Taken together, headlines like these might suggest that science is a shady enterprise that spits out a bunch of dressed-up nonsense. But I’ve spent months investigating the problems hounding science, and I’ve learned that the headline-grabbing cases of misconduct and fraud are mere distractions. The state of our science is strong, but it’s plagued by a universal problem: Science is hard — really fucking hard.
If we’re going to rely on science as a means for reaching the truth — and it’s still the best tool we have — it’s important that we understand and respect just how difficult it is to get a rigorous result. I could pontificate about all the reasons why science is arduous, but instead I’m going to let you experience one of them for yourself.

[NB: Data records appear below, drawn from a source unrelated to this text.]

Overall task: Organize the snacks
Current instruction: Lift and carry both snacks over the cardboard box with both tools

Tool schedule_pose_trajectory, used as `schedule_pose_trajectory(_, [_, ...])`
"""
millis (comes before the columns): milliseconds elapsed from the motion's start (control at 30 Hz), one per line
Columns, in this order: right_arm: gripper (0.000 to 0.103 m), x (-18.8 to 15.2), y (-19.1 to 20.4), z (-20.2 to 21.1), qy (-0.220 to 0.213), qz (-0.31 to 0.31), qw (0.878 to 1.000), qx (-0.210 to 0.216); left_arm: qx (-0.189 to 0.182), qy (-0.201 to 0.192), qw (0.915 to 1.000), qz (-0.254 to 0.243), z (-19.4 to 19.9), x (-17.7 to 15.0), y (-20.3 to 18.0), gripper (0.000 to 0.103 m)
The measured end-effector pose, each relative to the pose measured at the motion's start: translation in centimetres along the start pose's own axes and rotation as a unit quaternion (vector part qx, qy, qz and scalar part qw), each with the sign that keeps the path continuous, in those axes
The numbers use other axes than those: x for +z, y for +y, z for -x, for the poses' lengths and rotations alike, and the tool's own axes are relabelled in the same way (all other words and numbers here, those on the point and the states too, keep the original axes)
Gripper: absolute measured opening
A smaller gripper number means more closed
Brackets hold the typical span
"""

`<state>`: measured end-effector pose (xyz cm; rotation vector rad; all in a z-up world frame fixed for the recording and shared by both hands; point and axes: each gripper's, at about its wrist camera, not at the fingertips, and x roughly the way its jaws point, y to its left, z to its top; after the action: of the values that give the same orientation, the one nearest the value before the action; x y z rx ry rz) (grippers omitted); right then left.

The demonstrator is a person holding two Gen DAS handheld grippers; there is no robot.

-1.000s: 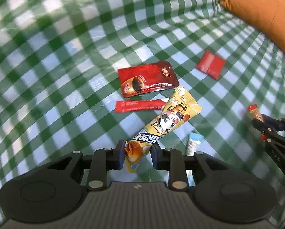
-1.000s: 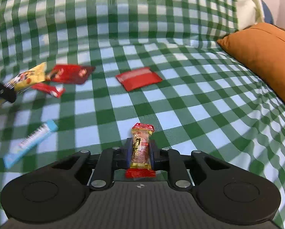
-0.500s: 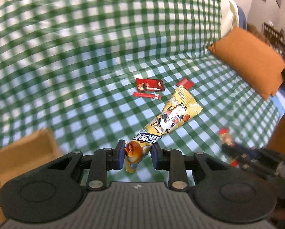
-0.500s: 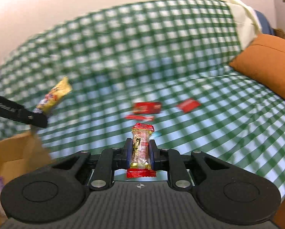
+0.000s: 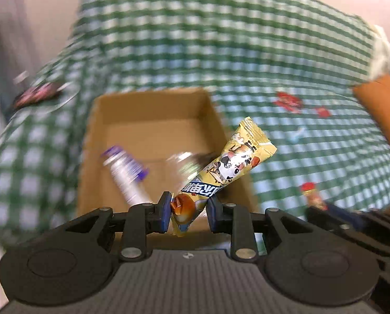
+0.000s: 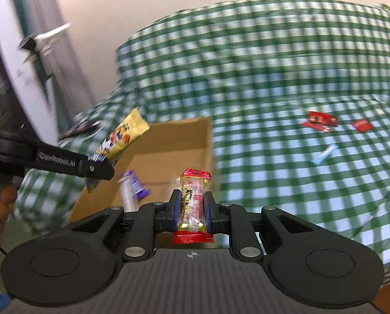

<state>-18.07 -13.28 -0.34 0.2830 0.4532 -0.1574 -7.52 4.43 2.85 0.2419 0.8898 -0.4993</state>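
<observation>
Now the yellow pack (image 5: 231, 167) sat clamped by its lower end in the left tongs (image 5: 188, 210), slanting up over the cardboard box (image 5: 147, 110). Right tongs (image 6: 193, 206) were clamped on an upright red-ended candy (image 6: 193, 198) near the box's right wall. Inside lay a blurred purple-and-white packet (image 5: 126, 172). Red packets (image 6: 321, 120) and a blue stick (image 6: 324, 154) lay well apart on the checked cloth (image 6: 273, 83)

The cardboard box (image 5: 153, 120) gapes open-topped, with a purple-white packet (image 5: 126, 172) inside.
</observation>
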Motion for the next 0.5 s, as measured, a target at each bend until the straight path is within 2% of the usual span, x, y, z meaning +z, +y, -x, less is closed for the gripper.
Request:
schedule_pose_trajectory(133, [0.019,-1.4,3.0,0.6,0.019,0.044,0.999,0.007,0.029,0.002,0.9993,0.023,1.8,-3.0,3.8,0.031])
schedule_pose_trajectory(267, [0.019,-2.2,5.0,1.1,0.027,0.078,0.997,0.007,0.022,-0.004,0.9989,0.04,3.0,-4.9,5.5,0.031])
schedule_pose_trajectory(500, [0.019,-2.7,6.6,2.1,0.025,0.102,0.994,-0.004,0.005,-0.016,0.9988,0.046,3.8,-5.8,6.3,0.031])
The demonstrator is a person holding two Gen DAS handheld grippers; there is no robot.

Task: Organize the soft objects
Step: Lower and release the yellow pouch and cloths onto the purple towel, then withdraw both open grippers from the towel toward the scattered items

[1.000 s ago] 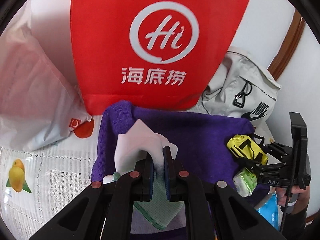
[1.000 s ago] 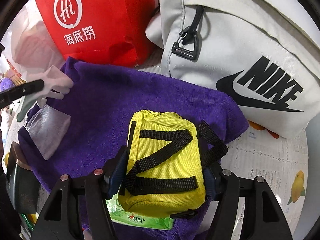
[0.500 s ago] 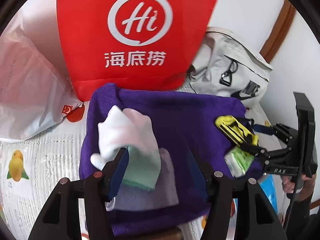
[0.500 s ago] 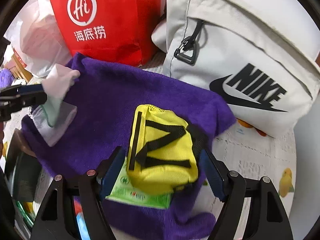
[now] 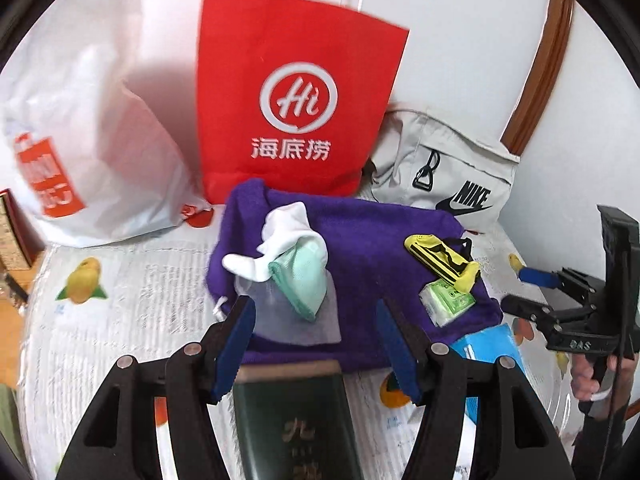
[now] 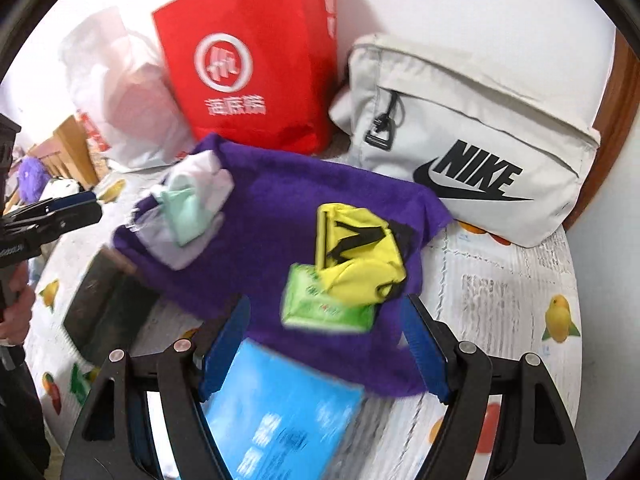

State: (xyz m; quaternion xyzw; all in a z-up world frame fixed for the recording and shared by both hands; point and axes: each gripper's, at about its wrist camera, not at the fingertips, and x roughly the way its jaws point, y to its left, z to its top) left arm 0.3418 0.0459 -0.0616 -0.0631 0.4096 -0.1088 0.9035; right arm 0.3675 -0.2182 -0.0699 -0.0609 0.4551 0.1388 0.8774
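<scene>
A purple towel lies on the table. On its left a white cloth and a mint green cloth rest on a pale mesh pouch. On its right a yellow pouch with black straps lies on a green tissue pack. My left gripper is open and empty, pulled back from the cloths. My right gripper is open and empty, pulled back from the yellow pouch; it also shows in the left wrist view.
A red paper bag, a white plastic bag and a grey Nike bag stand behind the towel. A dark green box and a blue pack lie at the front. The tablecloth has fruit prints.
Both grippers opened, the left letting go of the cloths and the right of the yellow pouch. Both then pulled back from the towel.
</scene>
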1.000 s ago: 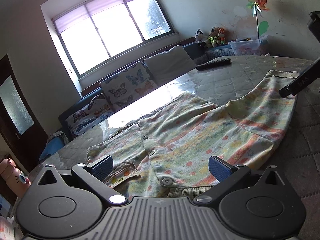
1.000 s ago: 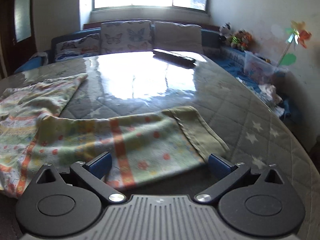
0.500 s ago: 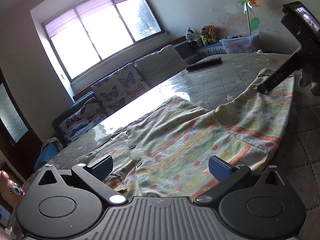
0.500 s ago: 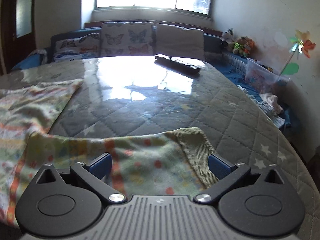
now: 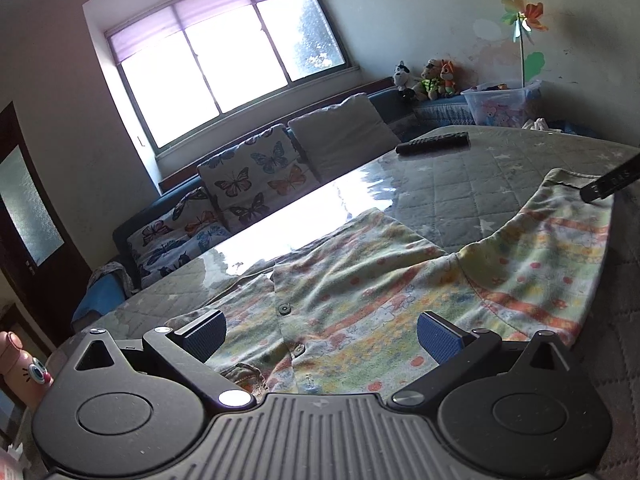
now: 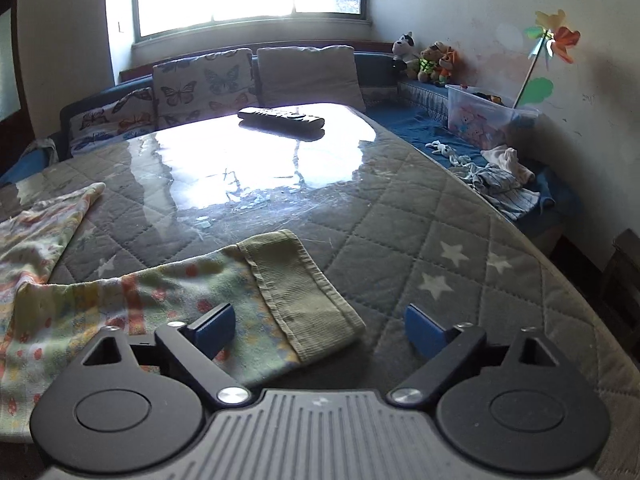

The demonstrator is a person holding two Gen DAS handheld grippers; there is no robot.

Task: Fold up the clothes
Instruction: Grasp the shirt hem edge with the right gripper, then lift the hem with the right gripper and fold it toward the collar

Welcome to the wild world of p-hacking.
A very important piece at 538.com on p-values and the likely prevalence of p-hacking.
The p-value reveals almost nothing about the strength of the evidence, yet a p-value of 0.05 has become the ticket to get into many journals. “The dominant method used [to evaluate evidence] is the p-value,” said Michael Evans, a statistician at the University of Toronto, “and the p-value is well known not to work very well.”
But that doesn’t mean researchers are a bunch of hucksters, a la LaCour. What it means is that they’re human. P-hacking and similar types of manipulations often arise from human biases. “You can do it in unconscious ways — I’ve done it in unconscious ways,” Simonsohn said. “You really believe your hypothesis and you get the data and there’s ambiguity about how to analyze it.” When the first analysis you try doesn’t spit out the result you want, you keep trying until you find one that does. (And if that doesn’t work, you can always fall back on HARKing — hypothesizing after the results are known.)
The larger lessons apply not just to science. Journalism is hard, especially investigative journalism. You can spend months reporting a piece only to find no real striking narrative, no clear conclusions of note. And yet, if you have to fill a certain number of pages every day...
In tech, really successful and/or counterintuitive A/B test results are passed around like koans. However, anyone who has done enough A/B testing in the tech world knows that most experiments show no statistically significant results. To design a test that won't show the obvious and that will reveal some hidden truth is not easy.
All data suggests most of us should hold our unproven beliefs more loosely than we're inclined to. Who first came up with the saying “Strong opinions, weakly held” (sometimes “loosely” is substituted). Most of us are good at the first half, not so good at the second, a dangerous combination when it turns out that truth is low yield.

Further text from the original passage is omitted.